ThreeSecondKiss – Tastyville (AfricanTape)

La forma canzone che viene annientata, scomposta, contorta, scucita e ricucita, che lascia senza scampo e senza vie di fuga.
Inesorabile destino del trascorrere del tempo quello che miscela la chitarra, il basso e la batteria, attorno a una voce secca, sporca, che si chiede senza tante pretese che cosa fare di parole troppo morbide e smussate quando il mondo è così spigoloso.
Chitarre maledette si diceva un tempo e ancora l’annientamento del melodico la fa da padrone, non ricercato e non voluto, perchè non serve, perchè la musica è anche altro: sentimento, passione per qualcosa che non è sempre per tutti, ma solo per chi vuole ascoltare.
I ThreeSecondKiss confezionano un album che rispecchia tutto questo.
Il suo nome è Tastyville”.
Uscito per “Africantape” lo scrigno racchiude 9 canzoni, niente di più niente di meno, tra alternative di matrice tedesca e prog disarmonizzato.
Un gruppo che ama sonorità ’70, ma proiettato nel suono più underground del nuovo millennio.

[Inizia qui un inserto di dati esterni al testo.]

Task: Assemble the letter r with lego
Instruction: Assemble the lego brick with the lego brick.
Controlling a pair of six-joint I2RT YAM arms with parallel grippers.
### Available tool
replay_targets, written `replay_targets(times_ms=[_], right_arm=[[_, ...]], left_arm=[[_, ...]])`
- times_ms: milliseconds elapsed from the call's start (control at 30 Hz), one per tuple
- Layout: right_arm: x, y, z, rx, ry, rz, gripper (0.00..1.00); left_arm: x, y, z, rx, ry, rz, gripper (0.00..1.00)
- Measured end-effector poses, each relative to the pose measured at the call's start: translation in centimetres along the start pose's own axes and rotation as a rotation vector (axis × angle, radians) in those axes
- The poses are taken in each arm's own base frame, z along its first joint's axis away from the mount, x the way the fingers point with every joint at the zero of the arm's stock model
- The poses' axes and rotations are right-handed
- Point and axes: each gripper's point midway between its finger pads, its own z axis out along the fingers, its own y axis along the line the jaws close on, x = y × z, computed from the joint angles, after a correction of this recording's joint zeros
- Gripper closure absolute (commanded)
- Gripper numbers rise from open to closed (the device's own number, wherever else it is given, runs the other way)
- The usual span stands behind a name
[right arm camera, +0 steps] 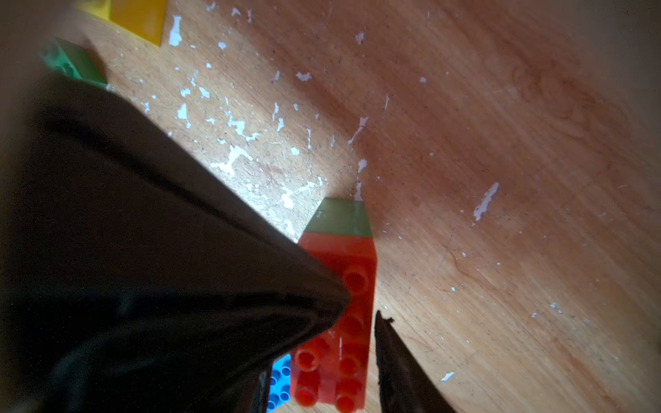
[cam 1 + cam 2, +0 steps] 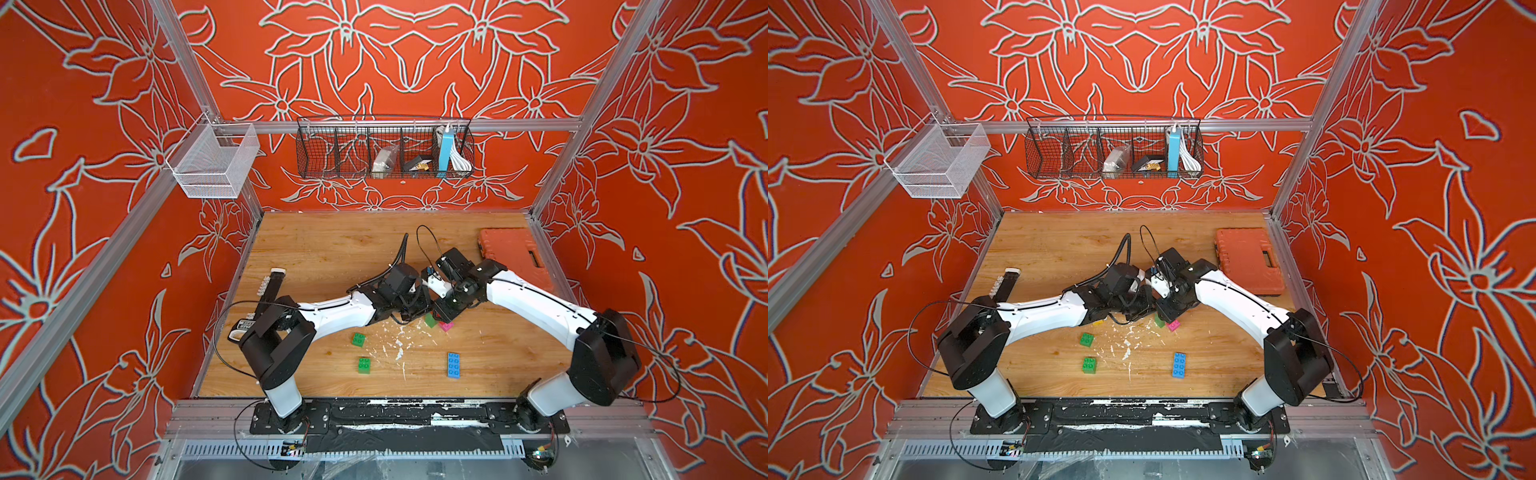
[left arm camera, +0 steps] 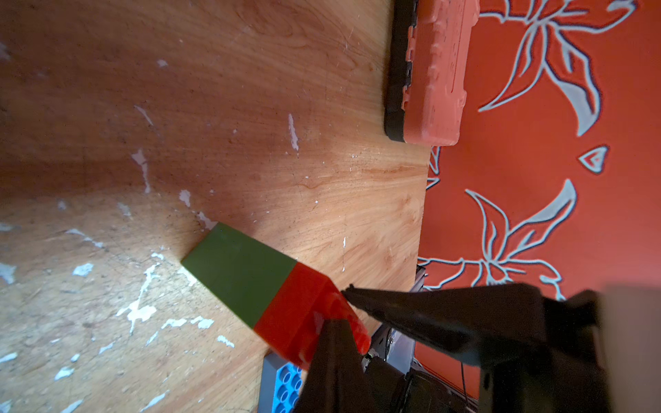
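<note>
A: The left gripper (image 3: 338,306), how does it stand?
B: Its jaws are closed together; the tips rest on the studded top of the red brick (image 3: 293,304), at one end; whether they pinch a stud I cannot tell.
A: And the right gripper (image 1: 359,309)?
B: Its jaws stand a little apart, just over the same red brick; I judge that it holds nothing firmly.
A: Where is this brick?
B: About the middle of the table (image 2: 332,249), seated on a green brick (image 1: 341,218); both arms meet over it and hide it in both top views.
A: Which relation matters for the coming move?
B: The red brick lies straight below both grippers, so neither arm is nearer; in the right wrist view its long axis runs away from the jaws, so they would close across its short width. A loose green brick (image 2: 358,339) and a second green brick (image 2: 364,365) lie toward the near edge, left of the middle, nearer the left arm; the blue brick (image 2: 453,365) lies toward the near edge, right of the middle, nearer the right arm.
A: Any writing?
B: A black tool (image 2: 243,328) at the left edge has white lettering, too small to read; the orange case (image 2: 515,257) shows none.
</note>
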Motion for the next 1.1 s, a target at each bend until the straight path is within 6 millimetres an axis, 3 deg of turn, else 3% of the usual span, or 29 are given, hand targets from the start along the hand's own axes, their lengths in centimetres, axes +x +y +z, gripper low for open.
replay_targets(times_ms=[200, 1100], right_arm=[[-0.5, 0.2, -1.0, 0.001, -0.051, -0.003, 0.52], [0.5, -0.3, 1.6, 0.004, 0.023, 0.037, 0.57]], left_arm=[[0.0, 0.0, 0.0, 0.0, 0.0, -0.003, 1.0], [0.2, -0.3, -0.6, -0.033, 0.017, 0.014, 1.0]])
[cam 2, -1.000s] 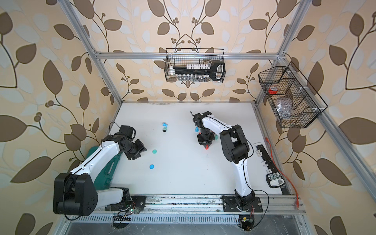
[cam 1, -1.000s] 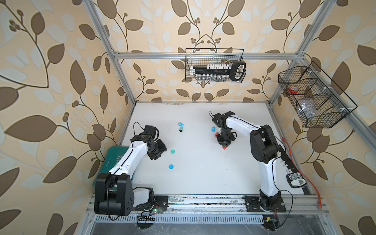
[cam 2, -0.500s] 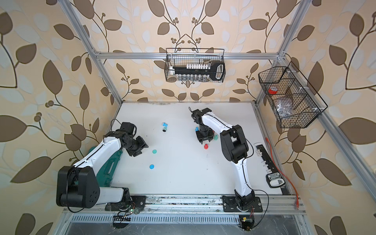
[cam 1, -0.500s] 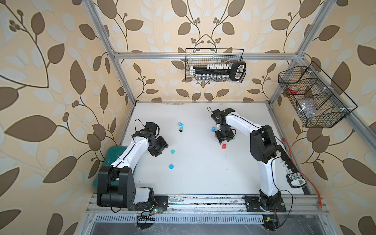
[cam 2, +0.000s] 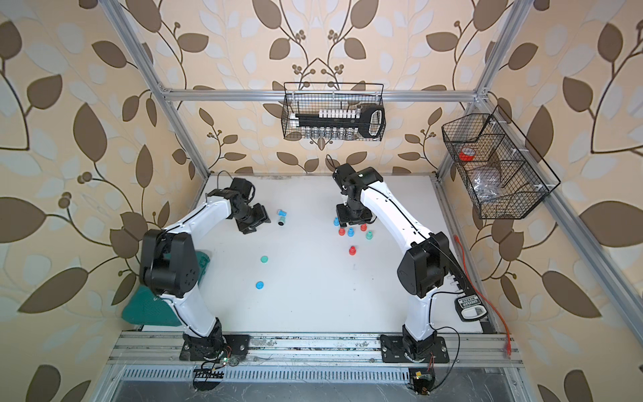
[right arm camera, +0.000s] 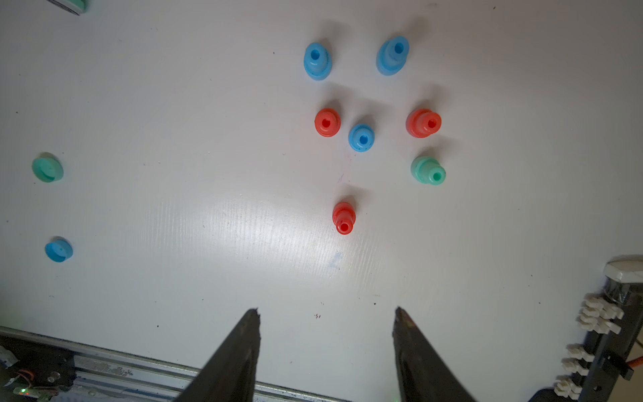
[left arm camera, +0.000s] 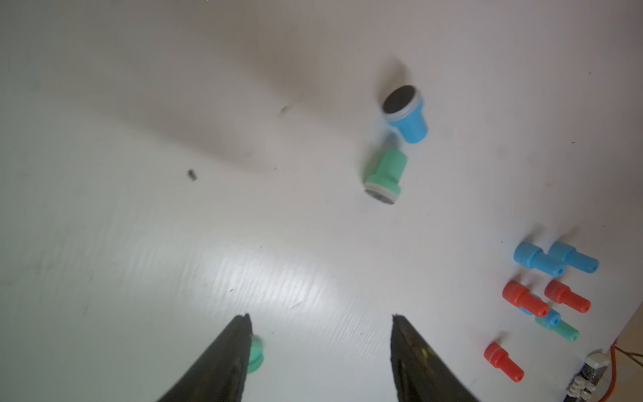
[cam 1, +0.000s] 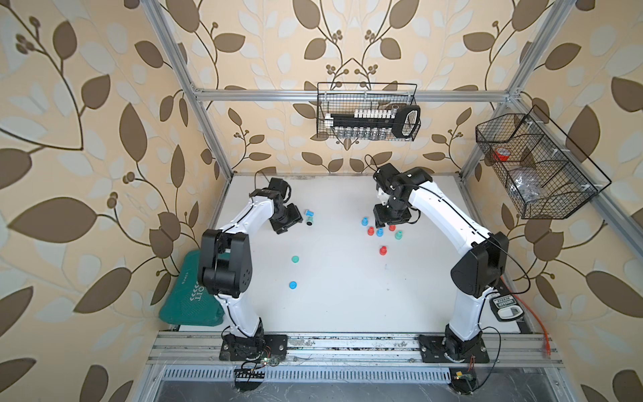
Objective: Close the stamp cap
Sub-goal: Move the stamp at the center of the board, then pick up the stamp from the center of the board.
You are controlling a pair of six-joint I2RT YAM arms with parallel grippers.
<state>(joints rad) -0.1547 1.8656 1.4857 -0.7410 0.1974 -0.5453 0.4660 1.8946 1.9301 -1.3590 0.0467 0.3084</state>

Massimo, Sacha e Sergio sono ormai una sicurezza; realtà che riesce ad addentrarsi alla fonte del suono regalandoci di continuo sorprese in estensione come in “Vampirized” o nella “Starla Pumpkiana” in “Don’t dirty my heart”.
L’artwork merita una citazione, in copertina un quadro di “Ligabue”…Antonio, pittore solitario, sofferente e sconosciuto in vita che dimostra quanto la bellezza e il talento risiedano in chi tenta di creare il diverso nella quotidianità.
Applausi dunque al trio che nella sua continua ricerca abbandona il sentiero battuto per addentrarsi in foreste vergini e inesplorate.